Prolongar la vida útil de la Central Nuclear de Almaraz hasta 2030 sumaría un sobrecoste acumulado de 3.831 millones de euros a la factura eléctrica, según el estudio "Cierre nuclear y transición energética: El caso de Almaraz. Análisis de impactos económicos y ambientales", encargado por Greenpeace a la Universidad Rey Juan Carlos (URJC).
El análisis, presentado este martes y llevado a cabo por el director de la Cátedra de Transición Energética de la URJC, Eloy Sanz, y el investigador de la Universidad Politécnica de Cataluña (UPC), Víctor García Carrasco, pone de manifiesto que el cierre programado de Almaraz es “técnicamente viable, ambientalmente favorable y económicamente más eficiente que su prórroga”.
Para llegar a esta conclusión, los expertos se han basado en simulaciones horarias detalladas del periodo 2026-2033, que integran la evolución prevista de la demanda, el despliegue de energías renovables, el almacenamiento energético, el calendario de cierre nuclear y la formación de precios del mercado eléctrico.
Con todo ello, han señalado que en lo que respecta a los efectos económicos, prorrogar Almaraz generaría un alivio “transitorio” tanto en el precio medio de la electricidad como en la factura eléctrica entre 2028 y 2030. Sin embargo, a partir de 2031 provocaría un incremento sostenido de ambas métricas. Para 2033, el mercado mayorista alcanzaría 63,5 euros/MWh, un 9,5% más que los 58 euros/MWh del escenario de cierre programado.
“En términos de factura para los consumidores finales, esta diferencia se materializa en un sobrecoste acumulado de hasta 3.831 millones de euros”, ha explicado.

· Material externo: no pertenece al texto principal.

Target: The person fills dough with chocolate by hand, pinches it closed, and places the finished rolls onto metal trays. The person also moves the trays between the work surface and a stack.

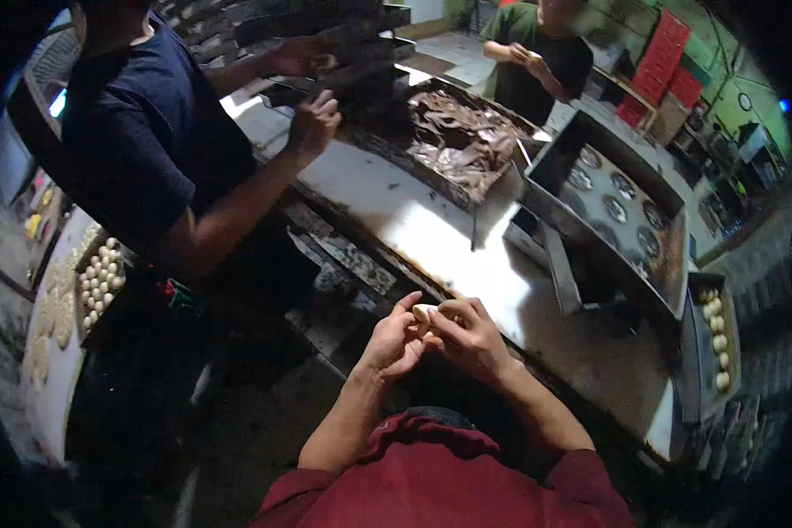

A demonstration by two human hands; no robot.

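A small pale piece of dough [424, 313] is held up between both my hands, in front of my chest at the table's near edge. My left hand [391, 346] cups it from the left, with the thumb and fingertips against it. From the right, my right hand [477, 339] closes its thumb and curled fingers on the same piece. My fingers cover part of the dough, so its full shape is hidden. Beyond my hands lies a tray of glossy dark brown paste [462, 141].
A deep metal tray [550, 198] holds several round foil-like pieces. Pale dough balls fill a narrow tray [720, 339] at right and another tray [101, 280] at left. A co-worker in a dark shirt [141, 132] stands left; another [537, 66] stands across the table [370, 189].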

La central de Almaraz abrió entre 1983 y 1984. Según el calendario actual de cierre, terminaría su operación entre 2027 y 2028. El año pasado, las empresas titulares pidieron oficialmente una prórroga hasta 2030. Actualmente, el Consejo de Seguridad Nuclear (CSN) está estudiando su viabilidad y prevé publicar su informe en verano.
Aun así, la última decisión correspondería al Gobierno, que ha fijado tres líneas rojas: seguridad radiológica, garantía del suministro eléctrico y ningún coste adicional para la ciudadanía. En este marco, los investigadores sostienen que la prórroga “no cumple el criterio de viabilidad económica al generar mayores costes, frenar la transición energética y aumentar las emisiones”.
“El mantenimiento del calendario de cierre acordado es la opción más coherente con los objetivos de descarbonización, la estabilidad del sistema eléctrico y la competitividad económica del país”, han señalado.
Según las simulaciones, la energía aportada por Almaraz puede ser reemplazada casi por completo por energías renovables. La generación renovable adicional cubriría el 96,4% de la energía que dejaría de producirse, junto con el aumento de demanda en 2028 y 2029. “No se observa una dependencia estructural del gas asociada al cierre”, explican.
En cambio, la prórroga retrasaría “de forma significativa” la entrada de nueva capacidad renovable y de almacenamiento. La cobertura renovable del sistema en 2030 pasaría del 65,8% al 59,3%. Además, este escenario reduciría la señal de inversión y provocaría una pérdida acumulada de hasta 26.130 millones de euros entre 2026 y 2033.
Si se cierra la central según lo previsto, podría reducirse el vertido de renovables e integrarse más de 3,8 TWh anuales de energía limpia previamente desaprovechada, aproximadamente la mitad de lo que genera un reactor nuclear en España.
En cuanto a las emisiones, Sanz y García Carrasco explican que la prórroga genera una reducción temporal de uso de gas entre 2028 y 2030, pero provoca un sistema menos renovable a partir de 2030, lo que deriva en mayores emisiones a medio plazo.
Entre 2026 y 2033, los escenarios de prórroga acumulan entre 5,8 y 12,3 millones de toneladas métricas de CO₂ adicionales respecto al cierre programado. “Esto equivale a las emisiones de todos los hogares de Extremadura durante seis años o a las de un vehículo de gasolina dando más de un millón de vueltas a la Tierra”.
Estas emisiones extra implicarían un coste de hasta 984 millones de euros en derechos de emisión, repercutido directamente en el precio de la electricidad.